А я до старости лет, уже при организации научной работы часто измеряла свои поступки меркой Марины Расковой по формуле: «Мы все можем!»
…Это были трудные дни отступления частей Южного фронта от Ворошиловграда и Ростова. Поэтому Армии некогда было особенно нас учить и постепенно вводить в строй, и в ночь на 9 июня полк начал воевать. Первой вылетела на задание командир полка. Мы сразу включились в активную боевую работу в обстановке непрерывного отступления.
В первую неделю на фронте казалось, что нам дают не настоящие цели - не стреляли зенитки, не ловили прожектора. А то, что с первого же вылета не вернулся экипаж командира эскадрильи Любы Ольховской со штурманом Верой Тарасовой, приняли за случайность, за потерю ориентировки, за сбой в машине. И когда Ирина Дрягина прилетела с дыркой в плоскости, все бегали к самолету, трогали эту дырку и радовались - «наконец-таки воюем по-настоящему!» [28]

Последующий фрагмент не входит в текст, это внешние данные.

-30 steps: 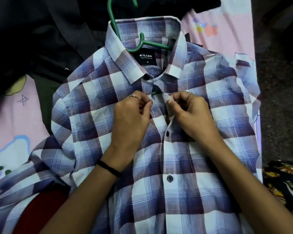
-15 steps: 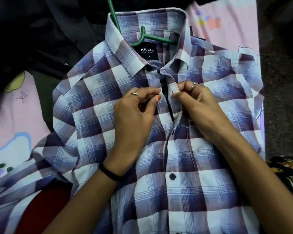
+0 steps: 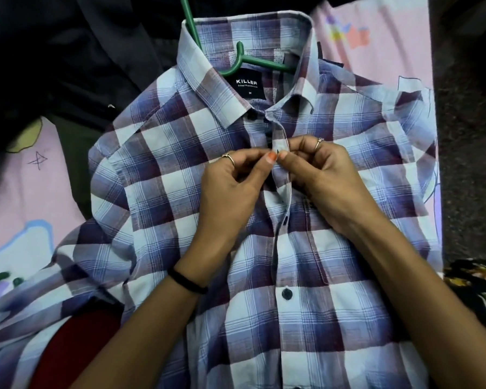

…Уже после войны в газету «Правда» пришло письмо от жителей небольшого поселка в Донбассе. Они писали, что в июне 1942 года над их поселком был сбит самолет По-2. Он упал недалеко. Утром они нашли сбитый самолет, в кабинах сидели две женщины. Они были мертвы. В письме описывали их внешность. Тайком их похоронили, но не знали их имен. Через двадцать лет после Победы написали в газету с просьбой найти родных этих девушек: «Сообщите их родным, пусть приедут к нам. Если живы их матери, они будут и нашими матерями, братья будут и нашими братьями…» Письмо редакция переслала к нам в Совет полка. Мы поплакали, было ясно, что речь идет о Любе и Вере. Рачкевич поехала туда, могилу вскрыли и по всем признакам опознали наших летчиц. Их перезахоронили в г. Снежном. Первые боевые потери полка!… [29]
…А тогда, в 1942 году, вместо Ольховской и Тарасовой назначили командиром эскадрильи Дину Никулину, а штурманом Женю Рудневу, нашего «звездочета», как ласково называли ее девочки.
Дина Никулина - яркий человек, можно сказать, «лихой» летчик… Женя Руднева - скромная, мягкая девушка, мечтательница, влюбленная в далекие сверкающие звезды. Еще в 1939 году Женя писала в своем дневнике: «Я очень хорошо знаю, настанет час, я смогу умереть за дело моего народа… Я хочу посвятить свою жизнь науке, и я это сделаю, но если потребуется, я надолго забуду астрономию и сделаюсь бойцом…»
Командиром другой эскадрильи была Сима Амосова, летчик гражданской авиации, впоследствии зам. командира полка по летной [30] части, штурман - Лора Розанова. Штурманом полка была Соня Бурзаева.
…Первые недели на фронте… Не все было гладко, была горечь и боль первых потерь, и аварии по неопытности, и трудности с воинской дисциплиной. Была неловкость за свою армейскую неподготовленность, которая, как мы ни старались, то тут, то там вылезала наружу. Иногда немецкие танки почти вплотную подходили к нашему аэродрому, надо было срочно перелетать куда-то на восток, где никто не готовил для нас площадок, а самолеты находились в воздухе и радиосвязи с ними не было. Бершанская дожидалась последнего экипажа, чтобы сообщить ему данные о направлении полета, а перед этим один из наиболее опытных летчиков в темноте находил подходящую площадку и разжигал на ней костер.